**Exercise prompt**
Print back each record unchanged, without pictures.

(Dataset excerpts)
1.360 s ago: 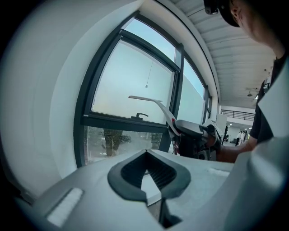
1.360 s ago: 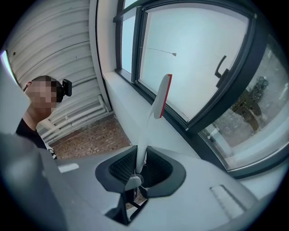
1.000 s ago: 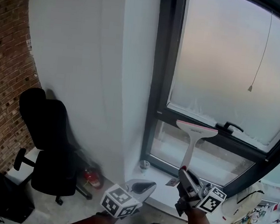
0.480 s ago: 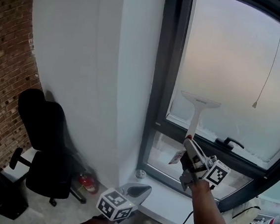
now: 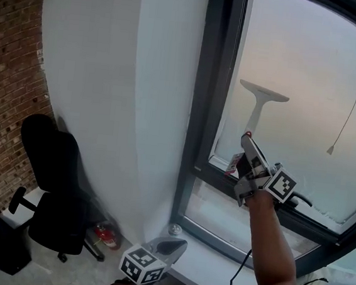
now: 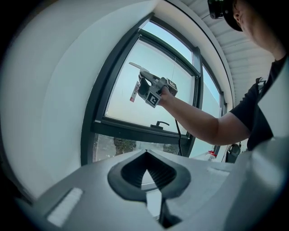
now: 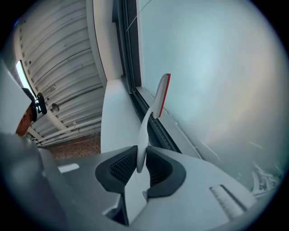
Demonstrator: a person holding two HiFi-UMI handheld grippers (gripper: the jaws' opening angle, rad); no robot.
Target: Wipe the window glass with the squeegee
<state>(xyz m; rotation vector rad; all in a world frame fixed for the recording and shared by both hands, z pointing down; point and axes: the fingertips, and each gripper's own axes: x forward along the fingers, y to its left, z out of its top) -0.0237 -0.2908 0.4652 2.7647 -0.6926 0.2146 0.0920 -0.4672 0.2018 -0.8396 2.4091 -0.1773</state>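
Up the frosted window glass (image 5: pixel 306 63) goes the right gripper (image 5: pixel 248 141): a second ago it was level with the lower pane, and now it stands over the upper pane, above the dark window frame (image 5: pixel 203 110). Its jaws pinch the handle of the white plastic squeegee with a red-edged blade (image 5: pixel 258 103), whose T-shaped head lies against the glass at 12 o'clock from the gripper. From that gripper's own camera the handle (image 7: pixel 151 110) runs straight out from between the ribbed pads (image 7: pixel 118 168). The left gripper (image 5: pixel 178 244) hangs low at 6 o'clock, jaws pressed together on nothing (image 6: pixel 146 155). At 8 o'clock a black office chair (image 5: pixel 53 182) stands by the white wall (image 5: pixel 103 67)
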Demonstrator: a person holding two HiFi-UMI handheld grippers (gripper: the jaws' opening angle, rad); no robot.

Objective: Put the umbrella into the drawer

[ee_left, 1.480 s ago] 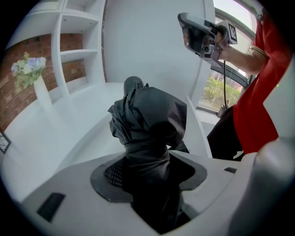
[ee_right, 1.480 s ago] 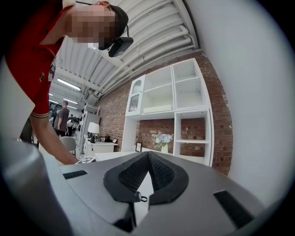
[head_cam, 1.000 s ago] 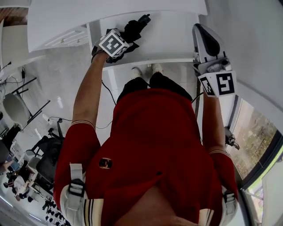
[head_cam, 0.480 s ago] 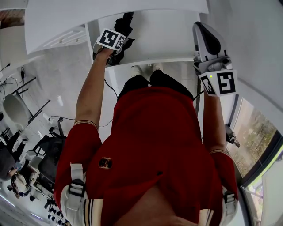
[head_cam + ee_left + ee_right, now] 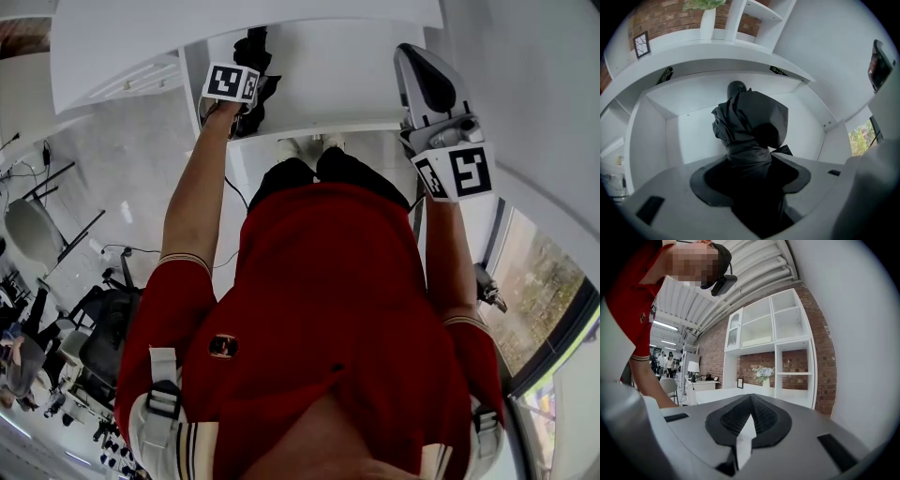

**Answer**
1.360 s ago: 
1.360 s ago: 
1.000 s ago: 
0.480 s ago: 
now: 
now: 
now: 
Demonstrator: a person holding two HiFi-UMI handheld grippers (gripper: the jaws' opening angle, rad); no robot.
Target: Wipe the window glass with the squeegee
<state>(xyz m; rotation vector rad; all in a world frame fixed for the recording and shared by both hands, z pointing down; point and axes: the fingertips, and each gripper's own axes: x forward along the fingers, y to its left, z out of its top) -0.0237 -0.2908 0.4652 2.7647 -0.6926 0.2146 0.0920 -0.4672 0.2018 -0.8396 2.4091 -0.1773</state>
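Up the frosted window glass (image 5: pixel 306 63) goes the right gripper (image 5: pixel 248 141): a second ago it was level with the lower pane, and now it stands over the upper pane, above the dark window frame (image 5: pixel 203 110). Its jaws pinch the handle of the white plastic squeegee with a red-edged blade (image 5: pixel 258 103), whose T-shaped head lies against the glass at 12 o'clock from the gripper. From that gripper's own camera the handle (image 7: pixel 151 110) runs straight out from between the ribbed pads (image 7: pixel 118 168). The left gripper (image 5: pixel 178 244) hangs low at 6 o'clock, jaws pressed together on nothing (image 6: pixel 146 155). At 8 o'clock a black office chair (image 5: pixel 53 182) stands by the white wall (image 5: pixel 103 67)
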Demonstrator: a person holding two HiFi-UMI handheld grippers (gripper: the jaws' opening angle, rad); no robot.

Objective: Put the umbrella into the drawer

[ee_left, 1.480 s ago] 
[ee_right, 1.480 s ago] 
[head_cam, 1.000 s ago] 
[head_cam, 0.480 s ago] 
[head_cam + ee_left + ee_right, now] 

With that, the exercise is finished.